- TASK GOAL
Among the entries below, one stretch runs from the line that contains "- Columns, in" through the line that contains "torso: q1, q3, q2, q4". Repeat that stretch exactly, ends included, and only that.

*** EXERCISE INPUT ***

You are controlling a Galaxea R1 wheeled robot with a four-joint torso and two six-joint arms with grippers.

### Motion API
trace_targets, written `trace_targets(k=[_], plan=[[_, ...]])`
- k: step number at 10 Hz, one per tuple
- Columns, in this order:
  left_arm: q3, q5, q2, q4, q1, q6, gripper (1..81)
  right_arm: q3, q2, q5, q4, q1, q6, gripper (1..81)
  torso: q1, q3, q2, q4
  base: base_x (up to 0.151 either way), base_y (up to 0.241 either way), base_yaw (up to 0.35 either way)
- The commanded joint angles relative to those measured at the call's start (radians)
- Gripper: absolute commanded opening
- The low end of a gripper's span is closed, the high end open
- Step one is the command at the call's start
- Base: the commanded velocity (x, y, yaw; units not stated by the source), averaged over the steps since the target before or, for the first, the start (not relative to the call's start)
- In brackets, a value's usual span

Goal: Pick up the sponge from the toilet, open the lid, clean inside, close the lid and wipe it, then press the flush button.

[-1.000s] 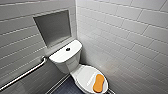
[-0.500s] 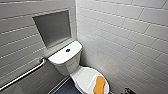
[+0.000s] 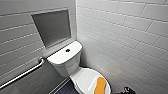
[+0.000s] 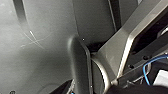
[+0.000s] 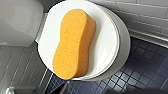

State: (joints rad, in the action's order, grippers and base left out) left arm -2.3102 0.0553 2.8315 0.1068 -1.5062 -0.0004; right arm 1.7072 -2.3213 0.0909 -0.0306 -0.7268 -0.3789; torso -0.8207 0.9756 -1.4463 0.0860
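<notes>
Although I could not tell whether my right claw, dark at the head view's lower edge, stood wide or narrow, nor the left one, I judged the first step in hand: picking up the sponge. It lay flat on the closed lid of the toilet, untouched. The next move, I reckoned, called for lowering the right claw over its narrowed waist. My right wrist view gave the sponge large, above dark floor tiles; the head view added the flush button and a grab rail.
</notes>
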Motion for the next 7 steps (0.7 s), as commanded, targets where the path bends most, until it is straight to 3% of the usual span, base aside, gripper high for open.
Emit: trace_targets(k=[1, 2, 4, 5, 7], plan=[[0.011, -0.072, -0.001, -0.007, -0.004, 0.002, 81.1, -0.014, 0.044, 0.035, -0.025, 0.14, -0.001, 81.1, -0.063, 0.071, -0.097, 0.0, 0.0, 0.0, 0.0], [0.011, -0.074, 0.002, -0.007, -0.004, 0.002, 81.1, -0.017, 0.043, 0.036, -0.032, 0.164, -0.004, 81.1, -0.087, 0.022, -0.134, 0.0, 0.0, 0.0, 0.0], [0.011, -0.072, 0.005, -0.009, -0.004, 0.002, 81.1, -0.011, 0.023, 0.111, -0.045, 0.224, -0.008, 81.1, -0.127, 0.041, -0.198, 0.0, 0.0, 0.0, 0.0], [0.011, -0.072, 0.004, -0.009, -0.004, 0.002, 81.1, -0.006, 0.003, 0.127, -0.046, 0.241, -0.008, 81.1, -0.084, 0.045, -0.131, 0.0, 0.0, 0.0, 0.0], [0.011, -0.074, 0.0, -0.019, -0.004, 0.002, 81.1, 0.052, -0.063, 0.127, -0.048, 0.246, -0.009, 81.1, -0.112, 0.046, -0.175, 0.0, 0.0, 0.0, 0.0]])
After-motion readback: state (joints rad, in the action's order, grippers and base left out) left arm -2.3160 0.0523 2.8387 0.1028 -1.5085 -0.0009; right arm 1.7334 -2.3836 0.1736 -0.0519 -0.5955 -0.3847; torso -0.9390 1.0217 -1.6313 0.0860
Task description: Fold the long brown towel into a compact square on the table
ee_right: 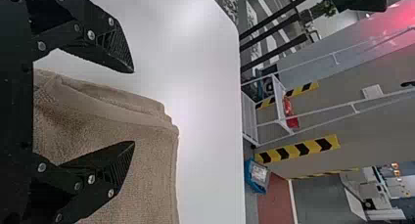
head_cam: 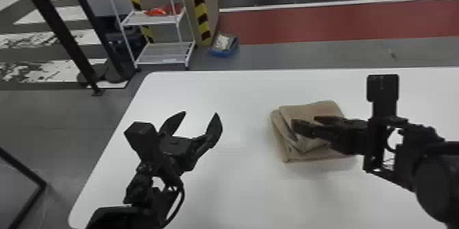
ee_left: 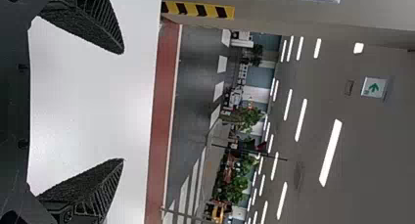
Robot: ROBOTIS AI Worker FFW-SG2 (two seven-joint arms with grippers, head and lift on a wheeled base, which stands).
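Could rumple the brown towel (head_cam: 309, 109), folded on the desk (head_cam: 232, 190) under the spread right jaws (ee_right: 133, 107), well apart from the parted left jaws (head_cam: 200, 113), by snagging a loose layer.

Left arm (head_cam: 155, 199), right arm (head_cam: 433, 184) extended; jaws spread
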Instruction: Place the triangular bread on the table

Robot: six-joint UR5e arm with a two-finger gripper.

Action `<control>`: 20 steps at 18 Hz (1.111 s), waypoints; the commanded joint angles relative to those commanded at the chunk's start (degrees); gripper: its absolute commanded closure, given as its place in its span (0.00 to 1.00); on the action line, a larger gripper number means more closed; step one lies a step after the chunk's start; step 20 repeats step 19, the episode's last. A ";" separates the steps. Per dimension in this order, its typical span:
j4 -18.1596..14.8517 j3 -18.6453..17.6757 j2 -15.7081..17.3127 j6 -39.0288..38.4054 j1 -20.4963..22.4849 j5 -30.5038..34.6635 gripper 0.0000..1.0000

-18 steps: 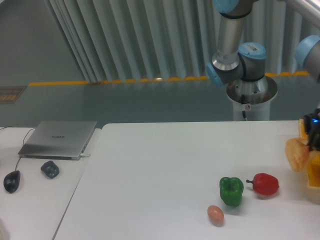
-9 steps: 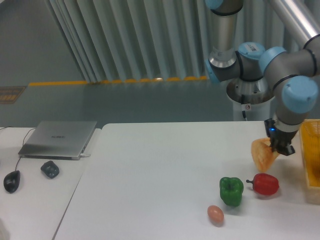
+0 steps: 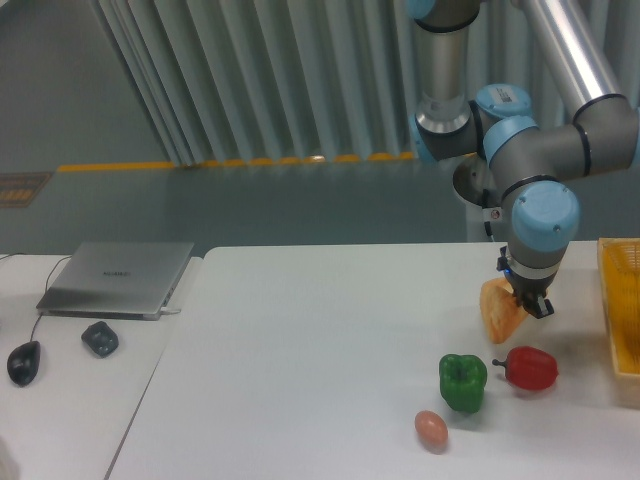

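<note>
The triangular bread [image 3: 498, 312], an orange-tan wedge, hangs just above the white table [image 3: 300, 350] at the right side. My gripper [image 3: 524, 299] points down and is shut on the bread's right edge. The wedge hangs a little up and left of the red pepper [image 3: 530, 368]. Whether its lower tip touches the tabletop cannot be told.
A green pepper [image 3: 462, 382] and a pinkish egg [image 3: 431, 429] lie in front of the bread. A yellow basket [image 3: 622, 320] stands at the right edge. On the side desk at left are a grey laptop [image 3: 118, 277], a mouse [image 3: 24, 362] and a small dark object [image 3: 100, 338].
The arm has carried the bread leftward from the yellow basket at the right edge and out over the table, ending lower, close to the red pepper.
</note>
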 joint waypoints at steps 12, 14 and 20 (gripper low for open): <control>11.40 4.65 1.40 -0.62 -0.09 3.16 0.00; 16.14 5.10 1.67 -1.05 -0.18 2.64 0.00; 19.51 5.01 1.84 -0.53 1.04 1.76 0.00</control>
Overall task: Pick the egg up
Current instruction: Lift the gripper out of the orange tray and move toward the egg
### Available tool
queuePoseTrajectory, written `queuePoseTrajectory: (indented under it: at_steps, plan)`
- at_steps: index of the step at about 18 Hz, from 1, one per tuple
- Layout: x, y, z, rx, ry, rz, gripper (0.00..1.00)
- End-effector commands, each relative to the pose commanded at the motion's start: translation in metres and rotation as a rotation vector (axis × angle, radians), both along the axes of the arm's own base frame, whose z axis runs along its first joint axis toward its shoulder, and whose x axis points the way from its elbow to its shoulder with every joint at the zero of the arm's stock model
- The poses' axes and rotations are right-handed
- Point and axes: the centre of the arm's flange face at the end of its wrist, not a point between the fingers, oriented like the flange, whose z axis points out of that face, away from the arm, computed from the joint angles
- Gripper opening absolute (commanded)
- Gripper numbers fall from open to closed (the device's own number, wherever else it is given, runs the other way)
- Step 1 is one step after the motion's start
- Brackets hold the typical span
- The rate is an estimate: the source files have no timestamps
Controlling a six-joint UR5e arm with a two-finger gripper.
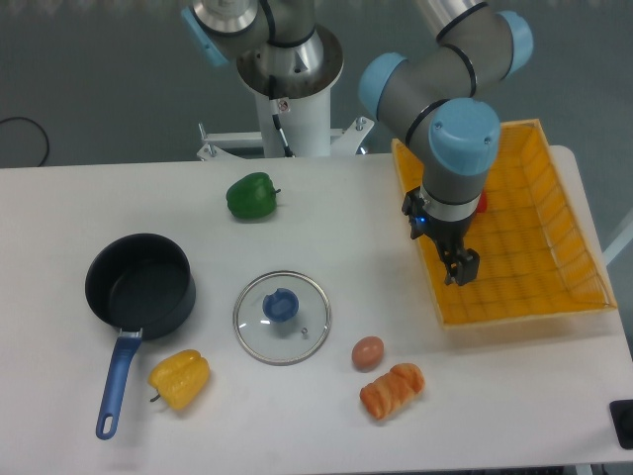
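The egg (pixel 368 352) is a small tan oval lying on the white table, just above and to the left of the orange croissant-like bread (pixel 392 389). My gripper (pixel 459 271) hangs over the left part of the orange tray (pixel 564 297), up and to the right of the egg and well apart from it. Its dark fingers point down and look close together with nothing seen between them; I cannot tell for sure whether they are shut.
A glass lid with a blue knob (pixel 282 317) lies left of the egg. A dark pot with a blue handle (pixel 139 286), a yellow pepper (pixel 180 379) and a green pepper (pixel 251 196) are on the left. A red object (pixel 482 204) shows behind my wrist in the tray.
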Motion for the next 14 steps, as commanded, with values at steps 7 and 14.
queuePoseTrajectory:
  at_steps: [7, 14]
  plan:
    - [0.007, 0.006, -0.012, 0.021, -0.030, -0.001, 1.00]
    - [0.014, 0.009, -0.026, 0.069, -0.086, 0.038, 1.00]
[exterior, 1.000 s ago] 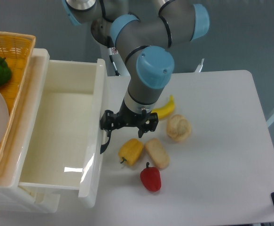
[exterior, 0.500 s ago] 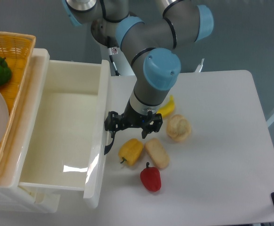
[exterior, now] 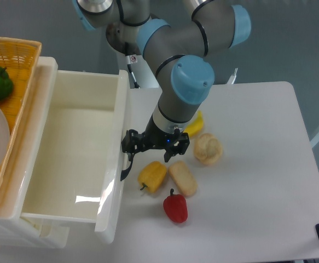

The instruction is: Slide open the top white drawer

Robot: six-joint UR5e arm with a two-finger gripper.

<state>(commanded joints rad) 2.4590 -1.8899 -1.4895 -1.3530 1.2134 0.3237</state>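
One drawer [exterior: 71,159], left of centre, stands pulled far out, its tray exposed. The pincer [exterior: 131,149] sits at the black handle [exterior: 127,167], apparently clamped on it. Step judged: end of the pull; next, release and withdraw over the tabletop [exterior: 257,181].

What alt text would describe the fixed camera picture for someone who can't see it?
A robot arm's gripper sits at the black handle of the top white drawer, which is pulled far out and empty. A yellow pepper, red pepper, bread rolls and banana lie on the table.
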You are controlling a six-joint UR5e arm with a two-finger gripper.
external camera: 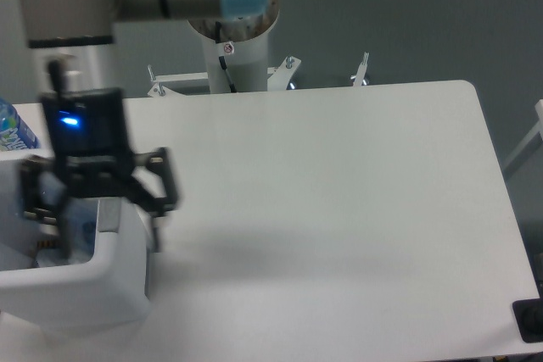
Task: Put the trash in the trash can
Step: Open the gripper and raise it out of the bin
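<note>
White table [339,209], trash can [93,290] at its near left edge with the trash [81,231] dimly visible inside; my gripper [100,197] hangs above, fingers spread and empty, so I lift straight up clear of the rim.

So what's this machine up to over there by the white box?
A robot arm is working over a white trash can at the table's left edge. Its gripper hangs just above the can with the fingers spread wide and nothing between them. Something bluish and clear lies inside the can, probably trash already dropped in. A blue-labelled water bottle peeks in at the far left. The white table holds nothing else in view.
</note>
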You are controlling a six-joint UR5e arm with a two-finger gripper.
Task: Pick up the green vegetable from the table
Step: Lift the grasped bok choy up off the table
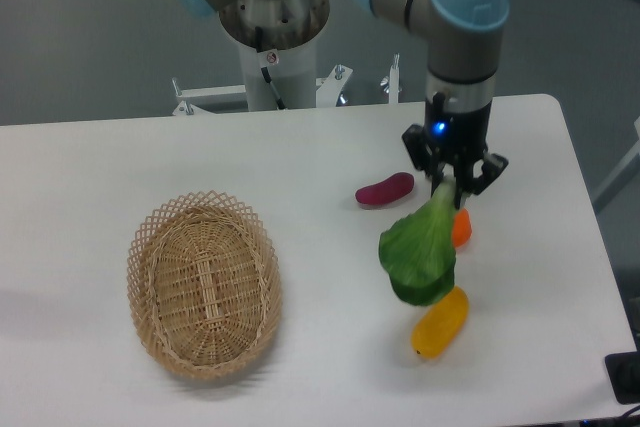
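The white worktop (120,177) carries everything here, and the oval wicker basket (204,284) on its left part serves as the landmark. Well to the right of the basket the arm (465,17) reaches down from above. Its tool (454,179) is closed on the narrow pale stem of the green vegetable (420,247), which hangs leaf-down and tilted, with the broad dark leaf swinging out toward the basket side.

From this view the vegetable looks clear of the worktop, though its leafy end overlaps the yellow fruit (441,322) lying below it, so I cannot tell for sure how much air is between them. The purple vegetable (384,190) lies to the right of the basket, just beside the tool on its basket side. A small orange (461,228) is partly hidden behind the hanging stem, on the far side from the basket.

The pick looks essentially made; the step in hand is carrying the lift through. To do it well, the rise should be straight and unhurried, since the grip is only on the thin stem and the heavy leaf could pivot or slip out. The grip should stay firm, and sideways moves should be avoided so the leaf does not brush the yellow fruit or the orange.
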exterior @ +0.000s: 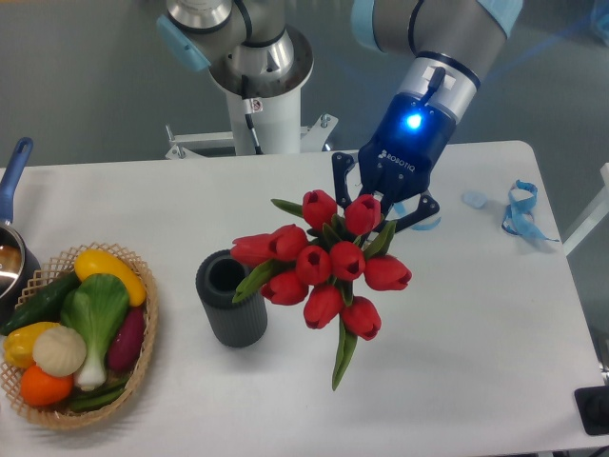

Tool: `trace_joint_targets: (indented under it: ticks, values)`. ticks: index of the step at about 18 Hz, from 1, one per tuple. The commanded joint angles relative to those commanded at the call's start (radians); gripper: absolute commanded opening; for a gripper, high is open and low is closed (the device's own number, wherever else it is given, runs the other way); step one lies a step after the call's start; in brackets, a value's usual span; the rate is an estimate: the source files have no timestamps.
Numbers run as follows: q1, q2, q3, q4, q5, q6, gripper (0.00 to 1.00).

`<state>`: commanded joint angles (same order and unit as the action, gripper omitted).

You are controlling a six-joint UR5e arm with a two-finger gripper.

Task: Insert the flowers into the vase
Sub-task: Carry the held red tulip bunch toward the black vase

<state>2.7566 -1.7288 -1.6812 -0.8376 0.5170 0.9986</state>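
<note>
The flowers (pixel 328 271), a bunch of red tulip buds with green leaves, hang in the middle of the view with their heads turned toward the camera and one long leaf pointing down. My gripper (pixel 385 208) is behind and above the bunch, shut on its stem end; the buds hide the fingertips. The vase (pixel 231 299), a dark grey ribbed cylinder, stands upright on the white table (pixel 457 324) just left of the bunch, and its round mouth shows nothing inside. The leftmost buds reach over the vase's right rim.
A wicker basket (pixel 143 367) of vegetables sits at the front left, and a pot with a blue handle (pixel 11 171) is at the left edge. Blue tape (pixel 520 209) lies at the back right. The arm's base (pixel 257 105) stands behind the table.
</note>
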Motion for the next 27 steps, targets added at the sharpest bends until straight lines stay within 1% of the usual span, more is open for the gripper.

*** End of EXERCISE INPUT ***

- EXERCISE SOLUTION
- Columns, in this order:
  left_arm: q3, q5, q2, q4, q1, q6, gripper (1..81)
  right_arm: q3, q2, q5, q4, q1, q6, gripper (1..81)
  torso: q1, q3, q2, q4

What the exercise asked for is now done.